(Note: remember to replace <USERNAME>
with your username if copying commands below)
First, log into an LPC node:
kinit <USERNAME>@FNAL.GOV
ssh <USERNAME>@cmslpc-el9.fnal.gov
The CMSSW version used runs on slc7. You'll need to setup the correct OS environment using singularity (more LPC documentation here). First you need to clone lpc-scripts
in your home area:
cd ~
git clone https://github.com/FNALLPC/lpc-scripts
Then you are going to edit your .bashrc
, adding the following line:
source ~/lpc-scripts/call_host.sh
Now you should log out and log back in for the changes to take effect.

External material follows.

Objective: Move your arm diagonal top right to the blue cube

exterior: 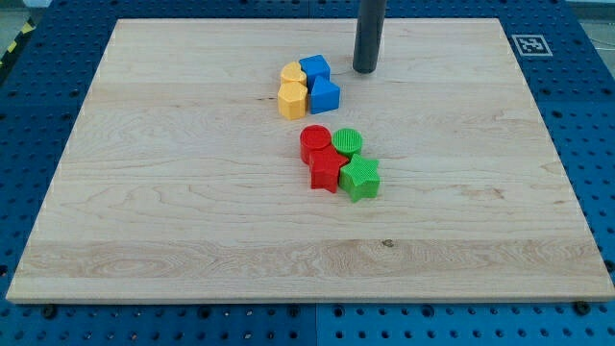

To start the container use the following command.
cmssw-el7 -p --bind `readlink $HOME` --bind `readlink -f ${HOME}/nobackup/` --bind /uscms_data --bind /cvmfs -- /bin/bash
Install CMSSW_11_3_4
in your nobackup
area:
cd ~/nobackup
source /cvmfs/cms.cern.ch/cmsset_default.sh
cmsrel CMSSW_11_3_4
cd CMSSW_11_3_4/src
cmsenv
First, log into KISTI:
ssh -p 4280 <USERNAME>@ui20.sdfarm.kr
The CMSSW version used runs on slc7. You'll need to setup the correct OS environment using singularity. On KISTI, this can be done with:
setup_el7
Install CMSSW_11_3_4 on KISTI:
source /cvmfs/cms.cern.ch/cmsset_default.sh
export SCRAM_ARCH=slc7_amd64_gcc900 # this is set automatically on LPC but not on KISTI
cmsrel CMSSW_11_3_4
cd CMSSW_11_3_4/src
cmsenv
First, log into lxplus:
ssh -Y <USERNAME>@lxplus.cern.ch
The CMSSW version used runs on slc7. You'll need to setup the correct OS environment using singularity.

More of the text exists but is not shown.